The relationship between project IS and CT is positive. When proper IS of SS is promoted it may increase collaboration. This means that projects are focussed on the strategic goals of the organization, which have a defined strategy for monitoring and controlling projects. Moreover, an adequate understanding of the SS methodology is assured, pushing the project forward. At this stage, goals serve as regulators of human action by motivating the project improvement teams (Linderman et al., 2006). These goals help the teams as well the top management to keep track on the advance, because as Kumar (2007) stated, “SS places a clear focus on bottom-line impact in hard dollar savings,” and since money is the language spoken by management (Brady and Allen, 2006), project reviews could be seen as tollgates, because provide a continuing opportunity to evaluate whether the team can successfully complete the project on schedule (Montgomery and Woodall, 2008). It is important that these reviews are conducted very soon after the team completes each step in order to foster involvement.

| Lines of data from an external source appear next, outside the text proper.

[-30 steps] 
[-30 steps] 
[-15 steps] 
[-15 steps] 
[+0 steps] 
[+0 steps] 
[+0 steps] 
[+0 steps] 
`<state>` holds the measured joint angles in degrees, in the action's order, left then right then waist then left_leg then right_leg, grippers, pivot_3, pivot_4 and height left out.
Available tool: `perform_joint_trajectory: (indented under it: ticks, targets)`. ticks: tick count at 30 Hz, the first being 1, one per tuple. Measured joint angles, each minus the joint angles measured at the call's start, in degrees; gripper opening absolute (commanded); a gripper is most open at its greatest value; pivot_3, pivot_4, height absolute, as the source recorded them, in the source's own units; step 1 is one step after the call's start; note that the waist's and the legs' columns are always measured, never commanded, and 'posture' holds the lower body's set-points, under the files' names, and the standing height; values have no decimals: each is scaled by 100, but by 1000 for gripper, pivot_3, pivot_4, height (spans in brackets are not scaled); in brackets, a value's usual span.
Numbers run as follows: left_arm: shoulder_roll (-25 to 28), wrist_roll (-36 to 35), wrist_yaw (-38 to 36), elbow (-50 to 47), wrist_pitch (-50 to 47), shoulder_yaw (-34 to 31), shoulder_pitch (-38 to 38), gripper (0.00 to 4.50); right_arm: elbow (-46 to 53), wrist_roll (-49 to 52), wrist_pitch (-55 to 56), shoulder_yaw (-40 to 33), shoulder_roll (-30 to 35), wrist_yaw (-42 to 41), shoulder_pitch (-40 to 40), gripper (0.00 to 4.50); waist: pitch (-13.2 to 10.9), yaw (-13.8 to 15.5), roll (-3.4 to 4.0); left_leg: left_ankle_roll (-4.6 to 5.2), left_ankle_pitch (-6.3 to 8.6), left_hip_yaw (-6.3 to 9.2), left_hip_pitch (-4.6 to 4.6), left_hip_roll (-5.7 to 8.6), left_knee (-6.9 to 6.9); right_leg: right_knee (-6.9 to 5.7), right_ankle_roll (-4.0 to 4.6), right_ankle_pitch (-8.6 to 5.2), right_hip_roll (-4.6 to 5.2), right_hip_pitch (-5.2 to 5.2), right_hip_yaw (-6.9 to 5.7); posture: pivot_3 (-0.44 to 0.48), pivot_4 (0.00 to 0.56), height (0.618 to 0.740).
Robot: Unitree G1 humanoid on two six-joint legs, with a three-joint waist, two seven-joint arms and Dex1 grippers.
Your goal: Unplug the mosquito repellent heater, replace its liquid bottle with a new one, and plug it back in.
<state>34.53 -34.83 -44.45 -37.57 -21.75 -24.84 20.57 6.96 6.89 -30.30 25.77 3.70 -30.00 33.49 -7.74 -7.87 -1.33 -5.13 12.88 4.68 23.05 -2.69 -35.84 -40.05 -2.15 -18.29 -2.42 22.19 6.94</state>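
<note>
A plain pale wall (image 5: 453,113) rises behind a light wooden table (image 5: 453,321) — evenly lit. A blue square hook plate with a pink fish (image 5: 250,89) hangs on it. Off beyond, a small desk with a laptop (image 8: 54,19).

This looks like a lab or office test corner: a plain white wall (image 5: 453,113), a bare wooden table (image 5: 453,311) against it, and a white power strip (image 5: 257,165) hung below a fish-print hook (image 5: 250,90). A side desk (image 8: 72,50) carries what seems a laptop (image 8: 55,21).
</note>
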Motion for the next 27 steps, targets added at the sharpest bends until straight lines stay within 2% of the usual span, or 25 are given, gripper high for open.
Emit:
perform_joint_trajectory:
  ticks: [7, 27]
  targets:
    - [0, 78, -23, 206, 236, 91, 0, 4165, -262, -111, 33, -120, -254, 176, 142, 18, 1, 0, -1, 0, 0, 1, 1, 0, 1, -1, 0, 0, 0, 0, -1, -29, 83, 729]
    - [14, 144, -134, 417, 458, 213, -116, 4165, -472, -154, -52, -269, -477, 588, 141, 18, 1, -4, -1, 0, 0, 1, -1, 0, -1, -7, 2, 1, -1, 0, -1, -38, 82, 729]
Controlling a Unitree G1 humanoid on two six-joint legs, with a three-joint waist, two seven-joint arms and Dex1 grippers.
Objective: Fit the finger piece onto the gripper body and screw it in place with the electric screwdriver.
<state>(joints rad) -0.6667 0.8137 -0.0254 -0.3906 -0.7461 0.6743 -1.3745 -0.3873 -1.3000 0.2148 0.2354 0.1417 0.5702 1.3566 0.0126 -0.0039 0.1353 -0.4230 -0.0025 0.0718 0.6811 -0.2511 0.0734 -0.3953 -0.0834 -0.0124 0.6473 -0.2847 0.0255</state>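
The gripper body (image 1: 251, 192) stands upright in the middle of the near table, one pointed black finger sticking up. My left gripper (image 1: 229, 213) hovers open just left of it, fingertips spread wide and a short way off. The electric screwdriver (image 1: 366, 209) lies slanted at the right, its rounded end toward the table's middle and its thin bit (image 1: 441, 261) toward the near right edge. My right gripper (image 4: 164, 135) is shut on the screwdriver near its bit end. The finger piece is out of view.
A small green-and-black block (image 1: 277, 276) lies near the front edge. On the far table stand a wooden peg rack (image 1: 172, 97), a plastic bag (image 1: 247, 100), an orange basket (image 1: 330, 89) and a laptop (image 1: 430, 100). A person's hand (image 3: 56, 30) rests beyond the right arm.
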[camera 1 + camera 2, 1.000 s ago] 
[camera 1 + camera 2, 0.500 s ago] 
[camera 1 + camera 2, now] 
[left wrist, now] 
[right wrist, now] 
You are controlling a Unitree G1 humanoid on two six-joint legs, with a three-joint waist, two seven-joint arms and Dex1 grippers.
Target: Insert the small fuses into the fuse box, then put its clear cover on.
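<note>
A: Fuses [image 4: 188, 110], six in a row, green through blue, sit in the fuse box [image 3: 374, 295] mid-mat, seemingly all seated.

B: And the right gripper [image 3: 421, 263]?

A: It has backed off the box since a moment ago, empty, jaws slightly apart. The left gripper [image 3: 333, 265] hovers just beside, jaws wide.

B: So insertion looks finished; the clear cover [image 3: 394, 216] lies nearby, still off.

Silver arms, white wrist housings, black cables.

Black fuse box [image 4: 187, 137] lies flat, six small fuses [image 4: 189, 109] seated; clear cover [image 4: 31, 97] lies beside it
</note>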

The SS role structure also encourages employees’ involvement in QM, offers recognition of their good performance, and considers their interests and satisfaction (Zu et al., 2008). According to Snee and Hoerl (2003), the overall deployment methodology of SS, with accompanying formal infrastructure, is key to its success.

When a proper IS is followed, a SS CT can be promoted. This is characterized not only by members knowing and fully understanding the methodology, techniques, and tools of SS, but also by effective communication and thus team involvement. This leads to the following hypothesis:

H4. Project IS has a direct and positive effect on CT.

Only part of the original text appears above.